I already had a strong sense of why I care about food from an ecological sustainability perspective, given the excessive impacts of a meat-based diet on land, greenhouse gases, and water. That alone should be enough of a reason for any intellectually honest believer in climate change and the environment to actively try to eliminate beef from his/her diet. I’ve also been attempting to explicitly change my diet out of concern for the suffering of animals, as an intellectually honest ‘expanding of the circle’, to use Singer’s language, from our inherently selfish and tribal nature to a concern for all humans to, inevitably, a concern for all organisms capable of suffering. The book did not discuss one of Harris’s interesting expansions on the subject, in which he considers that the capacity for pain may be proportional to some measure of the brain’s complexity, so that the suffering of mammals, birds, fish, etc. can be meaningfully distinguished. But it made those differences almost not matter, where I have the choice to remove meat from my diet entirely. And more importantly, Animal Liberation made it painfully obvious to me that if I truly care about animal suffering, then being content with vegetarianism as the end goal is complete hypocrisy, since standard eggs are produced through exactly the same cruel factory farm conditions as poultry meat (i.e. systematic killing of male baby chicks, debeaking), and dairy products carry even greater harm through the systematic suffering of mother cows losing their children and calves heading for the veal industry. I could certainly have conceived of these ethical problems with greater thought, despite its perfect obfuscation by the capitalistic drug that is ignorance, and so I consider myself fully guilty of intellectual dishonesty on this issue.

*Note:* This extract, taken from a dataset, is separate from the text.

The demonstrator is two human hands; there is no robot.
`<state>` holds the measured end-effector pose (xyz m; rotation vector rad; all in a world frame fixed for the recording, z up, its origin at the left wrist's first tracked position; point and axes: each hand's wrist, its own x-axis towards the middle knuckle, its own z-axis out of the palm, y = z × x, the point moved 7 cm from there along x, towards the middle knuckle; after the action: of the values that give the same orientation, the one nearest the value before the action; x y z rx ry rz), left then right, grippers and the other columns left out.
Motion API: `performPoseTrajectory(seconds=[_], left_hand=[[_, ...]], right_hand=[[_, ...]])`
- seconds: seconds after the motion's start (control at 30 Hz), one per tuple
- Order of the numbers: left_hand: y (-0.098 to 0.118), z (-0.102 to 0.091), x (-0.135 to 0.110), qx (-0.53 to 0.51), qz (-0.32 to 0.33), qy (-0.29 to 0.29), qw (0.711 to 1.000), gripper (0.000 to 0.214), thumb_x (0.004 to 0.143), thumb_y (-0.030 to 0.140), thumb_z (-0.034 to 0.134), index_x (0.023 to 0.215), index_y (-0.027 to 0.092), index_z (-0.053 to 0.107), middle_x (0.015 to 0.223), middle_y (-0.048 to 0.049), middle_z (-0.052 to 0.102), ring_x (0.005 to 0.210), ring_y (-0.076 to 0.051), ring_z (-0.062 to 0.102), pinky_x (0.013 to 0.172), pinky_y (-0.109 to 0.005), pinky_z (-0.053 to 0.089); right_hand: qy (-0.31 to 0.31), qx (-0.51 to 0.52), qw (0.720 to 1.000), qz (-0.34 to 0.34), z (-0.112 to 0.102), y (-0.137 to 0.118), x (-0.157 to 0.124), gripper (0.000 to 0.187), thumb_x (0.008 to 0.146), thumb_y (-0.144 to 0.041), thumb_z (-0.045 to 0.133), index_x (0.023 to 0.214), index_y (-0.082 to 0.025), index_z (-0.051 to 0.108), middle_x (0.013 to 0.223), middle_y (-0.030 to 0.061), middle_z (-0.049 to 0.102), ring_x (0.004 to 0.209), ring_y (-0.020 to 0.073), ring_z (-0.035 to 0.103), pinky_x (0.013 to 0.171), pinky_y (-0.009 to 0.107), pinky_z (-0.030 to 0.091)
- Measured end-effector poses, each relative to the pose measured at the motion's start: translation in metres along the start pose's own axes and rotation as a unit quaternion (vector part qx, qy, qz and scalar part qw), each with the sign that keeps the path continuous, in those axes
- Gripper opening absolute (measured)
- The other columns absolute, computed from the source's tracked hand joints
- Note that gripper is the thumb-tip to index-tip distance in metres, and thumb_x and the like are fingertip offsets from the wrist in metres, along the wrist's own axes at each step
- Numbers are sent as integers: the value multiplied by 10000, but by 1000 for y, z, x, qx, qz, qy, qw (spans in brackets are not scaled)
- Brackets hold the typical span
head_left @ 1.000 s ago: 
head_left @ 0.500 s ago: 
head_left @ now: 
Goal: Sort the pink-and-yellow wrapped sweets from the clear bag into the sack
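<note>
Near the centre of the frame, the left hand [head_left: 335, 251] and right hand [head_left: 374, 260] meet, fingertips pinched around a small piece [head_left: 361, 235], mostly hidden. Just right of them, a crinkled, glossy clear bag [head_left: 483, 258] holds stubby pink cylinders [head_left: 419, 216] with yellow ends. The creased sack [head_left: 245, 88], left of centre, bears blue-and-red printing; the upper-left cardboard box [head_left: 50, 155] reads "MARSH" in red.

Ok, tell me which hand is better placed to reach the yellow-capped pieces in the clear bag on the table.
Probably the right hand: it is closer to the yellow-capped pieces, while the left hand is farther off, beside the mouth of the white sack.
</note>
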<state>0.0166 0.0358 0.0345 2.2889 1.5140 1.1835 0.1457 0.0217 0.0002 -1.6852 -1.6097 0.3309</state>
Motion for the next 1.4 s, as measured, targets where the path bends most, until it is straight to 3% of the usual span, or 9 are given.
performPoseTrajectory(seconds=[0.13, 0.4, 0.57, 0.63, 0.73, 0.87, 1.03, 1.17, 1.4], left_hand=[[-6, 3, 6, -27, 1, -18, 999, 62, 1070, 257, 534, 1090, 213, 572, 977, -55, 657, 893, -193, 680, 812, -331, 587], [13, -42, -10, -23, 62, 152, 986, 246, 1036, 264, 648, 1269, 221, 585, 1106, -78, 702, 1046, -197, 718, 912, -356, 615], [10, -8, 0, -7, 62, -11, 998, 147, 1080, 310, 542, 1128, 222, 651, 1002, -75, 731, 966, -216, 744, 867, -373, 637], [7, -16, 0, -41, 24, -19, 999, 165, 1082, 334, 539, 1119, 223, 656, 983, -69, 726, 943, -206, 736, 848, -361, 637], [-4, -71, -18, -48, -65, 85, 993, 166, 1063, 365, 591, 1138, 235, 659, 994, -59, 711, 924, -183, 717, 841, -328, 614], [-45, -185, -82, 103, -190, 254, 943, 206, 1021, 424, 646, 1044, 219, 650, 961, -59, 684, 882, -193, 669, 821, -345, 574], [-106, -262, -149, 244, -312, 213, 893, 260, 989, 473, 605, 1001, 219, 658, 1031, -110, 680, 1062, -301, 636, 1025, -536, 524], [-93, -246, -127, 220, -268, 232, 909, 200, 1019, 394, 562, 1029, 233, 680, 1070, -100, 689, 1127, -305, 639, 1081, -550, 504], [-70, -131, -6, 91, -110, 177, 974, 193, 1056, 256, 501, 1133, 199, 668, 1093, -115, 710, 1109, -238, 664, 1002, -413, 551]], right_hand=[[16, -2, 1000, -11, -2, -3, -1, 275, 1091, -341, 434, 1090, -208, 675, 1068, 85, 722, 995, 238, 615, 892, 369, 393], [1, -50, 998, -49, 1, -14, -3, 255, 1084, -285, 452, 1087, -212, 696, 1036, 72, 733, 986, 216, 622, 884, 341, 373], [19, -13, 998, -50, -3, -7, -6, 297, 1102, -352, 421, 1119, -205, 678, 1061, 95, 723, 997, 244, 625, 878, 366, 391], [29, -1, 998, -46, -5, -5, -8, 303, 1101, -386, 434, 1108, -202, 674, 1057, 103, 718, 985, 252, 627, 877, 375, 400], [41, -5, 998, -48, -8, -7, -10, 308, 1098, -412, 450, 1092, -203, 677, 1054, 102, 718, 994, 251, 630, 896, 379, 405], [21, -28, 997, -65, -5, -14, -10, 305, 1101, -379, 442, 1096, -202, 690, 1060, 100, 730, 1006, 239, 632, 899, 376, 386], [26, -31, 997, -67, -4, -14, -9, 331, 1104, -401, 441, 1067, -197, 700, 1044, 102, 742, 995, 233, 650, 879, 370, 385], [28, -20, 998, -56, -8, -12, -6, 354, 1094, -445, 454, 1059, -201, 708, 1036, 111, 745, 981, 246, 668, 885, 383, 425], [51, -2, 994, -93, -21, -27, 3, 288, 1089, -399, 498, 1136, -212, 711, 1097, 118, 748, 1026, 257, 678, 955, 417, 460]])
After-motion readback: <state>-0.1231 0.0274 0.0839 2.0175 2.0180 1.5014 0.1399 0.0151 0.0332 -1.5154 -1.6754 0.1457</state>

So, having fared well in this transition away from an omnivorous lifestyle in the first half of 2016, I will now try actively to completely boycott animal products. The book also reminded me of the obvious point that this position must accompanied by efforts to persuade others to do the same, or else it loses its sustaining impact. And so expect me to write pretty regularly about my experience here, with best practices to impart, and always open to learn more myself. I’ve already tried to enforce vegetarianism at scale where I can, like in giving all my Stanford-related food events vegetarian menus. I’d like to do a mid-year progress report on what my dietary transition has meant in quantifiable results. Very recently, I discovered Rainbow Grocery which is about a 15 minute walk from my house, and it has an incredible selection of local, organic, and ethically conscious food that will make this diet much more easy and enjoyable (especially the possibility of truly ethical eggs; I’ll need to do more research on this but ‘pasture-raised’ seems to be a serious label, or else I was tricked into paying $10 for a dozen eggs). Today I also bought some multivitamins, including B-12, having read that these are some nutritional deficiencies to watch out for.
As we descend deeper into this brave new world, I invite you all to consider just how equipped your tools of reasoning are. They may be our only sources of light in the coming darkness.